LncRNA STEAP3-AS1 positively regulates STEAP3 to promote CRC progression. A-B Correlation analysis of relative RNA level of STEAP3 and STEAP3-AS1 in TCGA datasets (A) and CRC cell lines from CCLE (B), r = Pearson’s correlation coefficient. C Relative RNA level of STEAP3-AS1 and STEAP3 in control or STEAP3-AS1-knockdown DLD-1 (left) and SW480 (right) cells determined by qPCR. (sh#1, shSTEAP3-AS1 #1; sh#2, shSTEAP3-AS1 #2). D The expression level of STEAP3 protein in control or STEAP3-AS1-knockdown DLD-1 and SW480 cells was measured by western blotting. (sh#1, shSTEAP3-AS1 #1; sh#2, shSTEAP3-AS1 #2). E-F The protein levels of STEAP3 and HIF-1α (E), and relative RNA level of STEAP3 (F) in DLD-1 and SW480 cells under hypoxia at indicated time points. G qPCR analysis of relative RNA levels of STEAP3, HIF-1α and HIF-1α target genes in mCherry SW480-derived zebrafish xenograft models under normoxia or hypoxia. H-I Relative cell numbers at serial time points (H) and colony formation (I) of control and STEAP3-AS1-knockdown DLD-1 cells with or without replenishment of STEAP3. (sh#1, shSTEAP3-AS1 #1; sh#2, shSTEAP3-AS1 #2; OE, STEAP3-AS1 overexpression). J The efficiency of siRNA-mediated STEAP3 knockdown was measured by western blotting. K The colony formation of control and STEAP3-AS1-overexpressing DLD-1 and SW480 cells treated with or without STEAP3 siRNA. (OE, STEAP3-AS1 overexpression). L Wound healing assay (left) and relative migration distance (right) of control and STEAP3-AS1-knockdown DLD-1 cells with or without reintroduction of STEAP3. Scale bar: 100 μm. (sh#1, shSTEAP3-AS1 #1; sh#2, shSTEAP3-AS1 #2).
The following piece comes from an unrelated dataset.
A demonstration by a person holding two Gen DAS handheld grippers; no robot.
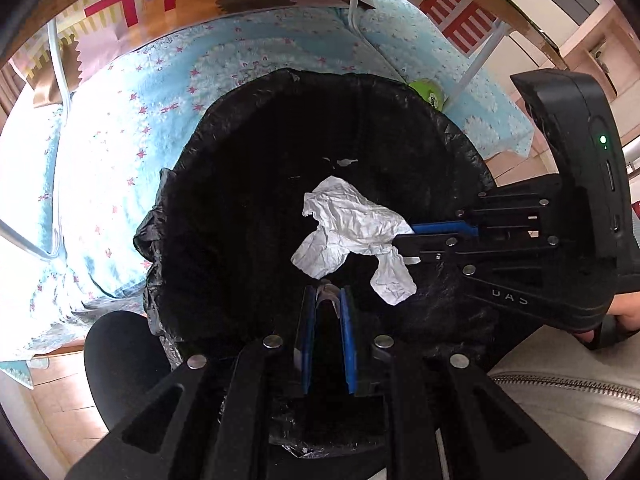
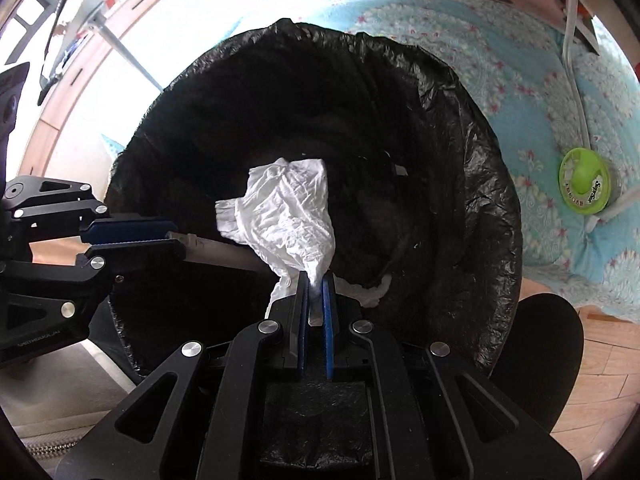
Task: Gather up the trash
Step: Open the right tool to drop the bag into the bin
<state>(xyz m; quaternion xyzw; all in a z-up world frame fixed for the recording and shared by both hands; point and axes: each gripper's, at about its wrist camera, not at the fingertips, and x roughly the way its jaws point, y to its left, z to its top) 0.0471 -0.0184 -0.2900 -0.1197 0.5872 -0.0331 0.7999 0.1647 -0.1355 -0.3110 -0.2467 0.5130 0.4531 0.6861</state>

M Wound healing assay (left) and relative migration distance (right) of control and STEAP3-AS1-overexpressing DLD-1 cells treated with or without STEAP3 siRNA. Scale bar: 100 μm. (OE, STEAP3-AS1 overexpression). N Migration and invasion of control and STEAP3-AS1-knockdown DLD-1 cells with or without reintroduction of STEAP3. Scale bar: 100 μm. (sh#1, shSTEAP3-AS1 #1; sh#2, shSTEAP3-AS1 #2). Data are means ± s.d. and are representative of at least 3 independent experiments. (* P < 0.05, ** P < 0.01, and *** P < 0.001)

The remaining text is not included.